Zahlen, die das belegen, fehlen bisher
Auch der Bundesvorsitzende der Deutschen Polizeigewerkschaft (DPolG),
Rainer Wendt, weist darauf hin, dass es für solche Übergriffe keine
Statistiken gebe. "Aber es gibt immer mehr Berichte aus der
Belegschaft der Polizei, dass die Akzeptanz der Corona-Regeln
insgesamt abgenommen hat und zunehmend offen und aggressiv gegen
Einsatzkräfte vorgegangen wird, die die Einhaltung der Vorschriften
kontrollieren und durchsetzen sollen", sagte Wendt.
Vor allem die Maskenpflicht und das Abstandsgebot sorgen laut den
Polizeigewerkschaften immer wieder für Streit. Die Maskenpflicht
wurde im April von den ersten Ländern im öffentlichen Nahverkehr und
im Einzelhandel eingeführt. Zuletzt wurde sie zum Teil auch auf
andere öffentliche Bereiche mit Menschenansammlungen ausgeweitet.

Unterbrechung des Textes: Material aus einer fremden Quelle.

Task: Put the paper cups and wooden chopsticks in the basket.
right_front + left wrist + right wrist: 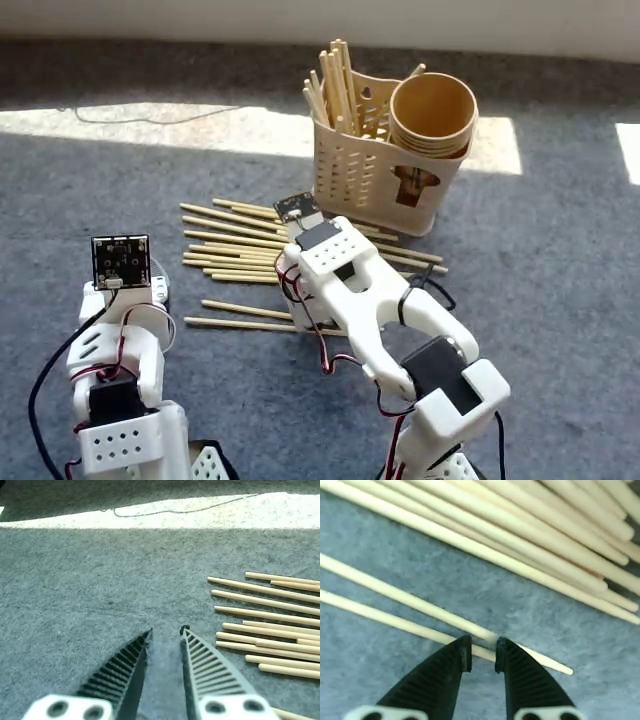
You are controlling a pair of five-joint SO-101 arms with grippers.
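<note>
The basket stands upright on the carpet, at the far side from the arms. A stack of cups sits in its right part, mouth up. A bundle of chopsticks stands in its left part, with the ends sticking out above the rim.

More chopsticks lie flat on the carpet in a loose row in front of the basket. Two others lie apart from that row, nearer the arms.

The right gripper is down at those two. Its fingers have only a narrow gap between them. One chopstick runs across under both tips. The end of the other lies right at the gap. Neither stick is pinched between the fingers.

The left gripper is partly open and holds nothing. It hangs over bare carpet just beside the left ends of the row.
</note>
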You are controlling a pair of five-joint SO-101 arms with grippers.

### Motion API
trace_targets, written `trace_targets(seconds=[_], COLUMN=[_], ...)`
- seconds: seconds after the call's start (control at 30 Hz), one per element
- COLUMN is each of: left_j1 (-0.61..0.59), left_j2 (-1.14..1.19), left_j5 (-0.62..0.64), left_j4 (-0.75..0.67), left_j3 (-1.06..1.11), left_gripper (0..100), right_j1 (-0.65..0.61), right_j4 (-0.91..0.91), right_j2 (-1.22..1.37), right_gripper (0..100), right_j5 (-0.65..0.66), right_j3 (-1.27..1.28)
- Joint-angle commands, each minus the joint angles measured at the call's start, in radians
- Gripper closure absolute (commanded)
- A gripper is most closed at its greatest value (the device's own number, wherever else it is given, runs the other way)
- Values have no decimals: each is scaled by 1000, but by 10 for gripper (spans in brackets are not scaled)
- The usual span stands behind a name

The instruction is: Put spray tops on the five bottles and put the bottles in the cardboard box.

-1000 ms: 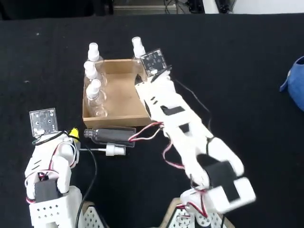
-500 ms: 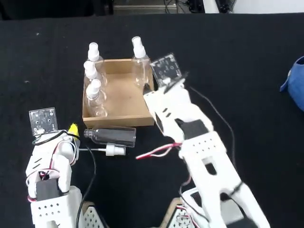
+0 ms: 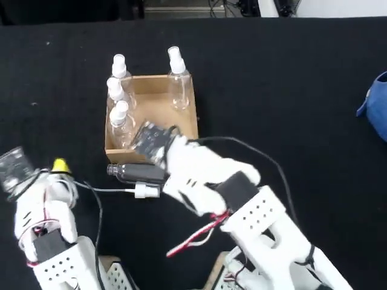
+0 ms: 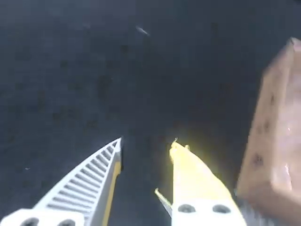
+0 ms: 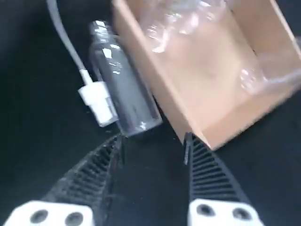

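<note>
The last bottle lies uncapped beside the cardboard box (image 3: pixel 158 124)
High view: four capped bottles (image 3: pixel 123 124) stand inside the box; the open bottle (image 3: pixel 138 173) lies along its near wall, its spray top (image 3: pixel 145 191) just beyond, under the right arm (image 3: pixel 205 175). Left wrist view: left gripper (image 4: pixel 146 143) parted over black cloth (image 4: pixel 70 70) (nothing between), near the box wall. Right wrist view: right gripper (image 5: pixel 153 139) spread wide, empty, just short of the bottle's base.

The black table (image 3: pixel 290 72) carries a cardboard box (image 3: pixel 156 115). Just beside the box's wall nearest the arms a topless bottle (image 3: pixel 130 172) lies on its side; a loose spray top (image 3: pixel 145 191) lies just past it, and a blue object (image 3: pixel 376 112) sits well apart from the box
</note>
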Motion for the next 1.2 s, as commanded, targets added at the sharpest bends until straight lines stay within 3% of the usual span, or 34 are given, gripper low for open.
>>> trace_targets(seconds=[0.0,0.27,0.93,1.17], left_j1=[-116,-128,-209,-209], left_j2=[-11,-11,-11,-11], left_j5=[126,149,155,155], left_j4=[-44,-44,-44,-44], left_j3=[-39,-39,-50,-50], left_gripper=[970,970,970,970], right_j1=[-80,-180,-176,-184], right_j4=[-48,-166,-292,-178], right_j2=[136,387,659,634], right_gripper=[828,828,828,832], right_j5=[-5,-8,-8,-8], right_j3=[-59,-87,-162,-174])
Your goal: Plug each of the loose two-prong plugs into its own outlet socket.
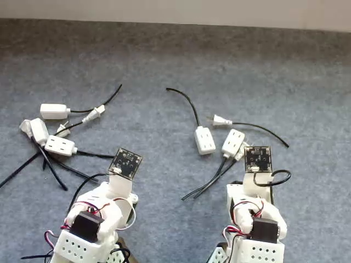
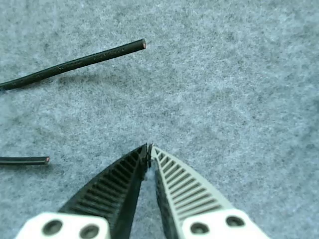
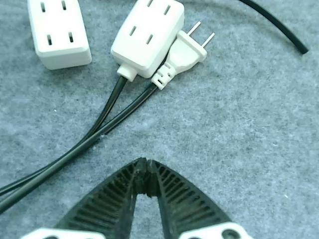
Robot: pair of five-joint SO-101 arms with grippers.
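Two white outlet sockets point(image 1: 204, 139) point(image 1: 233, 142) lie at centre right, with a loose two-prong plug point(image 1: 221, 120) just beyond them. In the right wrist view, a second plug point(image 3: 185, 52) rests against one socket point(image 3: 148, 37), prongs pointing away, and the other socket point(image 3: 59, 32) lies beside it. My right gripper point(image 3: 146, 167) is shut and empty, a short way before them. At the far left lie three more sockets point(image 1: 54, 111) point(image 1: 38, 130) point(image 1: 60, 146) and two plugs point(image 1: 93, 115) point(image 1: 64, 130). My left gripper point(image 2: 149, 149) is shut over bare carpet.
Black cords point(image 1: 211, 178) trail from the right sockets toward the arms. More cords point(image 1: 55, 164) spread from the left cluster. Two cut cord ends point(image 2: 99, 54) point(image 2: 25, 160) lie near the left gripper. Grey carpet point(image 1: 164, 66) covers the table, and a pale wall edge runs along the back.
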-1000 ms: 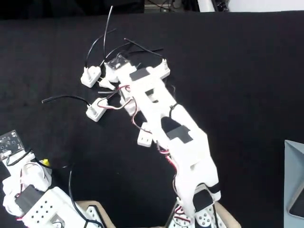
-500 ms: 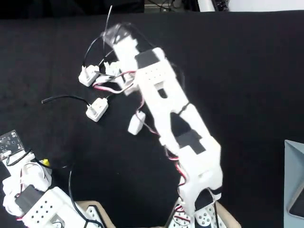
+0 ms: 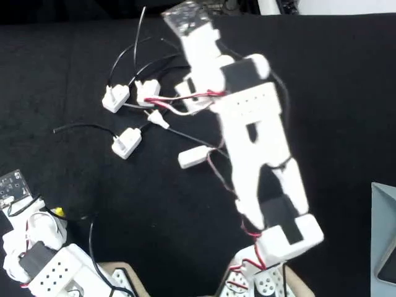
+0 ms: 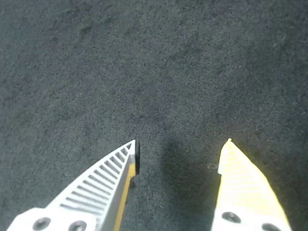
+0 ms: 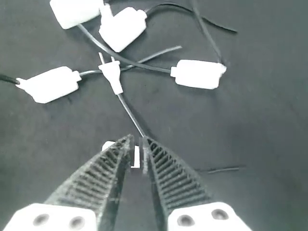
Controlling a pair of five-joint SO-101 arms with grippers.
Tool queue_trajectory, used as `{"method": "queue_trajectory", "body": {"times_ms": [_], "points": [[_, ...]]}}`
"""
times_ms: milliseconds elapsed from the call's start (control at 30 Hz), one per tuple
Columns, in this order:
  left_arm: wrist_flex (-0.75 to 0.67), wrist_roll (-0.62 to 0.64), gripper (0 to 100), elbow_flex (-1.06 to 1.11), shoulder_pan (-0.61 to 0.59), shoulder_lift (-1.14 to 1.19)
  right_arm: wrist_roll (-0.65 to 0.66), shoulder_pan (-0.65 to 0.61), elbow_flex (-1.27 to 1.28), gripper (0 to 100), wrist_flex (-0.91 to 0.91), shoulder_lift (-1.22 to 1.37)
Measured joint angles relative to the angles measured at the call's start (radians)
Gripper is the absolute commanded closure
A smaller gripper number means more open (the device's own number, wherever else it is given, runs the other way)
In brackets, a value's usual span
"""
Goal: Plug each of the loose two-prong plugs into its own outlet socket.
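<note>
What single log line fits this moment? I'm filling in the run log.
right gripper: shut on black cable of two-prong plug | plug: loose | left gripper: open over black cloth

Black cloth (image 3: 346, 93) over the whole table, plain, without pattern; white arm (image 3: 253, 124) with black patches and thin red wires (image 3: 198, 96) along it; white sockets (image 5: 197, 73) and a white plug (image 5: 111, 73), all on black cords (image 5: 144, 65); right gripper (image 5: 138, 142) black and ribbed, on a white base; left gripper (image 4: 180, 144) with one white ribbed finger (image 4: 103, 183), edged in yellow, and one yellow finger (image 4: 240, 178) with faint stripes.
</note>
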Motion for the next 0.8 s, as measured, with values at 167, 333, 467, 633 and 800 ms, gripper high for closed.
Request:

Mann in Sachsen schlug mit Axt um sich
Wie aus Meldungen der Landespolizeien hervorgeht, kam es zuletzt
nahezu täglich zu Auseinandersetzungen wegen Corona-Regeln. In einem
Supermarkt im sächsischen Zwickau schlug ein Mann kürzlich mit einer
Axt um sich, als er an die Maskenpflicht erinnert wurde. In Mülheim
in NRW erfasste eine 66-Jährige nach einem Supermarkt-Einkauf mit
ihrem Auto einen 55-Jährigen und verletzte ihn leicht. Dieser hatte
die Frau zuvor zum Tragen eines Mund-Nasen-Schutzes und zum
Abstandhalten aufgefordert. Im bayrischen Kaufbeuren wurden fünf
Polizisten bei einer Kontrolle in einer Bar leicht verletzt. Und auch
im Bahnverkehr, wo die Maskenpflicht gilt, eskalierten Kontrollen.

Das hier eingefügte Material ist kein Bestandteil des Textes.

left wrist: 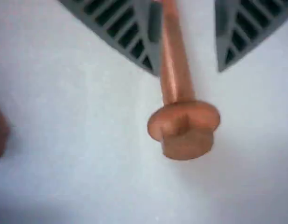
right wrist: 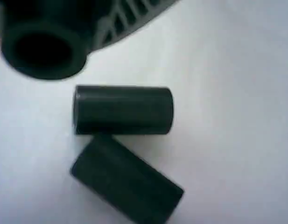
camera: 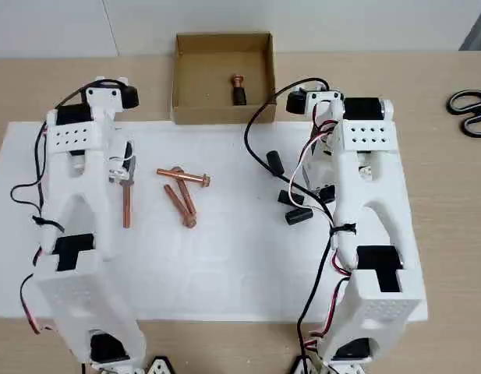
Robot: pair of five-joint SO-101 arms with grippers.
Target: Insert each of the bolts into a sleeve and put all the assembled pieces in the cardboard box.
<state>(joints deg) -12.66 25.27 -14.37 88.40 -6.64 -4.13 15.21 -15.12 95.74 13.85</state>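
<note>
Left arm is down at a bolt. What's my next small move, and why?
Probably close the left end effector on the bolt. In the left wrist view the shaft already sits between the jaws, with a gap showing on one side, so it doesn't look clamped yet. Closing should secure it before any lift.

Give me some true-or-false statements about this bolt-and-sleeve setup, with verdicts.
1. The cardboard box holds one assembled piece. True.
2. Three loose bolts lie on the white board. True.
3. The scissors lie in the box. False: they lie on the table, at its right edge.
4. The loose sleeves lie beside the left arm. False: they lie beside the right arm.
5. A bolt has its shaft between the left gripper fingers. True.
</note>
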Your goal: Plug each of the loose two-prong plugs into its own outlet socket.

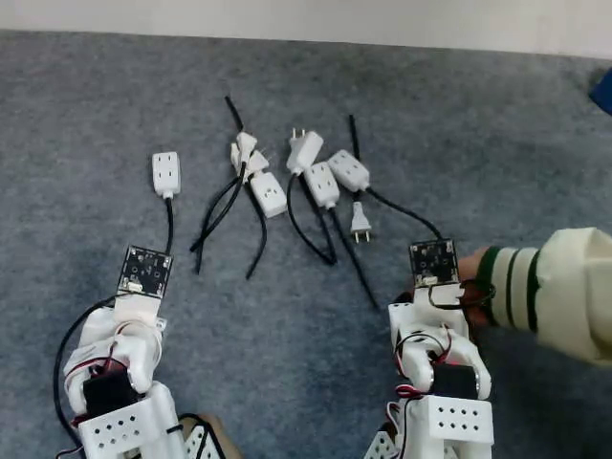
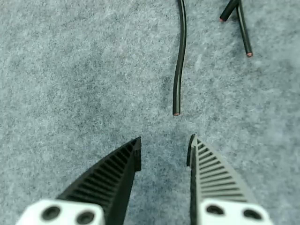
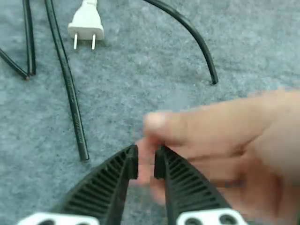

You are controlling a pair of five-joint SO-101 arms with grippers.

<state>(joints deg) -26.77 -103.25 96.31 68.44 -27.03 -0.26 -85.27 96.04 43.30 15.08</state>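
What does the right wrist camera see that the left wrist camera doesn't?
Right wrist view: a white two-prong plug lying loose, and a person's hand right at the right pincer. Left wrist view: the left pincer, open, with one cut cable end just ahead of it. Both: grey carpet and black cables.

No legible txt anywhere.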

DPolG-Chef Wendt sieht einen Grund dafür in unklaren Regelungen. Die
Akzeptanz politischer Entscheidungen nehme rapide ab, weil es der
Politik nicht gelinge, die Sinnhaftigkeiten getroffener
Entscheidungen zu erläutern, sagte Wendt auch mit Blick auf die
Beherbergungsverbote. Aus Sicht von Radek sind es hingegen weniger
die widersprüchlichen Regelungen, die für Streit sorgen.

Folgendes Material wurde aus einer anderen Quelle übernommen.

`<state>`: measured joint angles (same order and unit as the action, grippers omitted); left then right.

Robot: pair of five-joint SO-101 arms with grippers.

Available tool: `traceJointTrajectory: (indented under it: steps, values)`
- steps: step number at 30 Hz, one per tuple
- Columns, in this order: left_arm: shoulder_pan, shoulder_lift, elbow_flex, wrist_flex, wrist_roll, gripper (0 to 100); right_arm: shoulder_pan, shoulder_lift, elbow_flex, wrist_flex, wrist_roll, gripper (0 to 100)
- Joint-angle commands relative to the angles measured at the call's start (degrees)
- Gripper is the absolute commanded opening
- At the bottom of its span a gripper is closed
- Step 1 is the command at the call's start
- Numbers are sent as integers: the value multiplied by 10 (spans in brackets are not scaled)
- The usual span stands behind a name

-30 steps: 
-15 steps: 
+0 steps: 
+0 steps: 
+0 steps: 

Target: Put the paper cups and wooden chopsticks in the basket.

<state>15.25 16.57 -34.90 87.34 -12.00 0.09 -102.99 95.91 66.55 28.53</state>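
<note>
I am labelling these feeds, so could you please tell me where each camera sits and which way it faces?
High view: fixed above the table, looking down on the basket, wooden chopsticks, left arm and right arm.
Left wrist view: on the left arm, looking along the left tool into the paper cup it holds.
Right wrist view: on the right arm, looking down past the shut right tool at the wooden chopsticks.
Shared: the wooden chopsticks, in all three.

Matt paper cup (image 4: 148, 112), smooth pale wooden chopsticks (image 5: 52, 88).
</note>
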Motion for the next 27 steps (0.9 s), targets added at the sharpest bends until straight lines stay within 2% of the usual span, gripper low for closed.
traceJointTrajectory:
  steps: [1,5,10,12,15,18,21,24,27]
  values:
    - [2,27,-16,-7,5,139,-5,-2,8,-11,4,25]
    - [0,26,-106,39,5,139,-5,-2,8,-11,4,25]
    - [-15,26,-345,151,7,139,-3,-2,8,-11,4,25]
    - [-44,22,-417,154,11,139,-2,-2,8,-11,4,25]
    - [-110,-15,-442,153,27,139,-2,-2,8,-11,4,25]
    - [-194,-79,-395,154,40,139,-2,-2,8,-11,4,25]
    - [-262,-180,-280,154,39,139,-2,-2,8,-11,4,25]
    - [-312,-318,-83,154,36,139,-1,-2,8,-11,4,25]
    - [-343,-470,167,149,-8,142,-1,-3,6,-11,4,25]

"Viele Menschen fühlen sich von den Regeln einfach genervt. Wenn dann noch Alkohol dazukommt oder gruppendynamische Prozesse damit verbunden werden, kann das zu weiteren Eskalationen beitragen."
GDP-Vize Radek
Für die Polizei sei die Durchsetzung der Corona-Regeln in doppelter
Hinsicht eine zusätzliche Belastung. Zum einen erhöhe die Gefahr von
Ansteckungen das ohnehin schon vorhandene Berufsrisiko. Zum anderen
steige auch die Arbeitsbelastung, wenn die Polizei bei der
Durchsetzung des Gesundheitsschutzes von den Ordnungsämtern vermehrt
um Amtshilfe gebeten werde. "Die Kräfte, die dann für den
Gesundheitsschutz eingesetzt werden, die fehlen dann an einer anderen
Stelle", sagte Radek. Auch Wendt sieht diese Belastung: "Aber im
Moment gibt es keine Alternativen zu den polizeilichen Kontrollen,
wenn Deutschland auch weiterhin gut durch die Krise kommen will."